Recorded information:

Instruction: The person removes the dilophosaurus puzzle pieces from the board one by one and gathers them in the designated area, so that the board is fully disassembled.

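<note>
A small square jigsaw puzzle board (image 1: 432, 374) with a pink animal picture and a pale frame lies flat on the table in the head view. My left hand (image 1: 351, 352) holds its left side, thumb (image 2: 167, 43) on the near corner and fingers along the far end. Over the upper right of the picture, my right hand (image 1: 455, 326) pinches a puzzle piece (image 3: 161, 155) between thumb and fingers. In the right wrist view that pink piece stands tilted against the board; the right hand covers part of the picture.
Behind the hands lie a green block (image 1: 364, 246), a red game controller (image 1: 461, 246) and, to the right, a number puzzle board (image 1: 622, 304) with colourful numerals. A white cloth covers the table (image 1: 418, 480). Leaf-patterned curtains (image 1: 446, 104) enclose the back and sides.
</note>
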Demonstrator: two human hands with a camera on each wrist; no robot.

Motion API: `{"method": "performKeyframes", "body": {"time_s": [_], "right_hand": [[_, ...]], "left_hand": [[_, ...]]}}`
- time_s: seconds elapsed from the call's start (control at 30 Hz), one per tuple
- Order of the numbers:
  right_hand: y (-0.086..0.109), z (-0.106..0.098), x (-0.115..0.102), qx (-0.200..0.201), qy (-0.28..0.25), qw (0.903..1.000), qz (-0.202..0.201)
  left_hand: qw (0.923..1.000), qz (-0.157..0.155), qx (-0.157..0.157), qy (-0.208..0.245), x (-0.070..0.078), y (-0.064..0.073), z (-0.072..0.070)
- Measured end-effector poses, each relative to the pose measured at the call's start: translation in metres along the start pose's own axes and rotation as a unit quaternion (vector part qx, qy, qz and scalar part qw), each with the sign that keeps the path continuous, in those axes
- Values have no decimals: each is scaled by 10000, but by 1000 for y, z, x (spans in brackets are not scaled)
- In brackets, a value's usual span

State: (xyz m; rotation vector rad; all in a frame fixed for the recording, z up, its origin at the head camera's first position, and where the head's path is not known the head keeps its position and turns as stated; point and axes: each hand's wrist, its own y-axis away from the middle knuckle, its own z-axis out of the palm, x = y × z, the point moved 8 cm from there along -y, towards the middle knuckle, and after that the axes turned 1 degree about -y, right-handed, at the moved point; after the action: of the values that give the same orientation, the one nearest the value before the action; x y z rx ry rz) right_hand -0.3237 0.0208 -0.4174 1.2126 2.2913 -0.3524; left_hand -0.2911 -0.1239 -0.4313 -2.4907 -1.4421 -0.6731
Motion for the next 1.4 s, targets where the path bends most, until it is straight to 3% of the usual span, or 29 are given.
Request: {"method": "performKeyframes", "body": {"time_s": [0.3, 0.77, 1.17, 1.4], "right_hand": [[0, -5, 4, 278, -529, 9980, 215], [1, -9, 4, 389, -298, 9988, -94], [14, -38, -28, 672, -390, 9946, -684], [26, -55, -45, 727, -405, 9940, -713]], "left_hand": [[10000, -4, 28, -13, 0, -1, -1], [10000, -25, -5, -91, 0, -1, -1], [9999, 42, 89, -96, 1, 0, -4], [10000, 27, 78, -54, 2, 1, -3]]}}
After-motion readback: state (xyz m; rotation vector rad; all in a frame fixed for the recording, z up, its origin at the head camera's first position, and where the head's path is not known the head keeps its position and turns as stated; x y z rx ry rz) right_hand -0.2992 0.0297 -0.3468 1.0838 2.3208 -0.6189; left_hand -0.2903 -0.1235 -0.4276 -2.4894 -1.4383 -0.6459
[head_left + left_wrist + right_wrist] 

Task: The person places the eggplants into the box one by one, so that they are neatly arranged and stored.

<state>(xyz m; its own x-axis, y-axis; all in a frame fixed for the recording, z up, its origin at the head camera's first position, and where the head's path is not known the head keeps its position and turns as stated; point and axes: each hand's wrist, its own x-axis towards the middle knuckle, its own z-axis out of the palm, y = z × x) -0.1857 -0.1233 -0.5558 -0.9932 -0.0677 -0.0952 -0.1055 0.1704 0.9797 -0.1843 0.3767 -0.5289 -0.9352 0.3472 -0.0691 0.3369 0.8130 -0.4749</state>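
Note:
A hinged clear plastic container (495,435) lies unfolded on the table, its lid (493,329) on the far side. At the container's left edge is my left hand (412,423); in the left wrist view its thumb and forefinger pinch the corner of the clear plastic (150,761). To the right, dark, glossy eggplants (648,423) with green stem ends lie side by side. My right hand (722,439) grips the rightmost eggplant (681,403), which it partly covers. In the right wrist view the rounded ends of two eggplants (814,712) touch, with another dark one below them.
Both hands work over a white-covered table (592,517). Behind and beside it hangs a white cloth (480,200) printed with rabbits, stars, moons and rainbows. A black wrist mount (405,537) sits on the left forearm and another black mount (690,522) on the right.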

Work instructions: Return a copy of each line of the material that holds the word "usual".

Your response:
- In brackets, a value's usual span
Motion for the next 1.4 s, targets where the path bends most, until it is straight to 3% of the usual span, or 29 are given.

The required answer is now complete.